The Metropolitan Police has now replied to confirm her complaint has been split into two parts.

Acting Detective Chief Superintendent Tony O’Sullivan, directorate of professional standards, told the Green Party peer in a letter: “I have referred your complaint to the Independent Office for Police Conduct given that you effectively allege misconduct in public office by MPS police officers.

“The IOPC will now make a determination as to whether the complaint needs to be investigated and if so, how.”

On the second part, a Met inspector said it relates to Lady Jones’s complaint that Met Commissioner Dame Cressida Dick has “refused to investigate allegations of an unlawful gathering on December 18 2020.

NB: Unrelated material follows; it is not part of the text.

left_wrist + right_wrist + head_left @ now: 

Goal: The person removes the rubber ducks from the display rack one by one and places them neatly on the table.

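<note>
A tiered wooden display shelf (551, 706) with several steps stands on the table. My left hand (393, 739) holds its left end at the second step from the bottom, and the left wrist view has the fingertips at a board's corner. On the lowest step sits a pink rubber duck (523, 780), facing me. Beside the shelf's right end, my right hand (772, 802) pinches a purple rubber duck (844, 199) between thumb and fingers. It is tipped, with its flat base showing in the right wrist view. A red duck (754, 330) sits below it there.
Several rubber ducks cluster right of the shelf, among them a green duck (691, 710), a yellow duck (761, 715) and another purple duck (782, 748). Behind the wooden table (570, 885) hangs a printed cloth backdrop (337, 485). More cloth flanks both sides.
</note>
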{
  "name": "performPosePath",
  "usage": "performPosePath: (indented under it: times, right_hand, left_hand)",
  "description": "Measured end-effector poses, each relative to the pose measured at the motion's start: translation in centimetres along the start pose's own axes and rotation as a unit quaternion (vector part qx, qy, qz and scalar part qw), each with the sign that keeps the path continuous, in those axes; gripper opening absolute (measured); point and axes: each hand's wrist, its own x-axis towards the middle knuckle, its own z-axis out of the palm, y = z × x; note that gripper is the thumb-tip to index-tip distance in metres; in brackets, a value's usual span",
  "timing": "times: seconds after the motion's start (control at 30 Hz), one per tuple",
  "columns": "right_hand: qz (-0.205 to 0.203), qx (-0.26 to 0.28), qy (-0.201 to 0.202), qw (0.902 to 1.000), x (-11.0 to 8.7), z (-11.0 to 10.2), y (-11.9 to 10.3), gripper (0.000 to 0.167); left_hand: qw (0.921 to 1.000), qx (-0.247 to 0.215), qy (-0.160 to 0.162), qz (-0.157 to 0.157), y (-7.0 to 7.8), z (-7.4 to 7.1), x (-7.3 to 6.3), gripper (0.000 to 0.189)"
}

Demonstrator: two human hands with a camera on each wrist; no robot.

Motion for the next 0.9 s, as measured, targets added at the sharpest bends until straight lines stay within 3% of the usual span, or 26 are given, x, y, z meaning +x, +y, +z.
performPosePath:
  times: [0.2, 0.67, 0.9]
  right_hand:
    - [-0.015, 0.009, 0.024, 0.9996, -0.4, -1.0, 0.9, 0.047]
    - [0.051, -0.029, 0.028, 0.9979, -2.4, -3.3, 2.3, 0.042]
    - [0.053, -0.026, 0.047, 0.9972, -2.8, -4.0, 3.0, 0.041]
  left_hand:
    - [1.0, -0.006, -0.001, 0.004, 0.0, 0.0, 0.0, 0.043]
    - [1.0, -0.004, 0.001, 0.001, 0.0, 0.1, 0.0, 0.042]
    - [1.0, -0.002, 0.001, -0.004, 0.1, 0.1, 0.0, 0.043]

“The Metropolitan Police Service is not the appropriate authority to handle complaints about the commissioner and, as such, this has been referred to MOPAC.”

MOPAC is the Mayor’s Office for Policing And Crime, which sets the direction and budget for the Met.

An IOPC spokesperson told the PA news agency: “We can confirm that, on Friday December 17, we received a referral from the Metropolitan Police Service of a complaint about an alleged party at Downing Street in December 2020.

“We are assessing it to determine what, if any, further action may be required from us.”

A spokesperson for the Mayor’s Office for Policing and Crime said: “A complaint has been received and is under consideration.”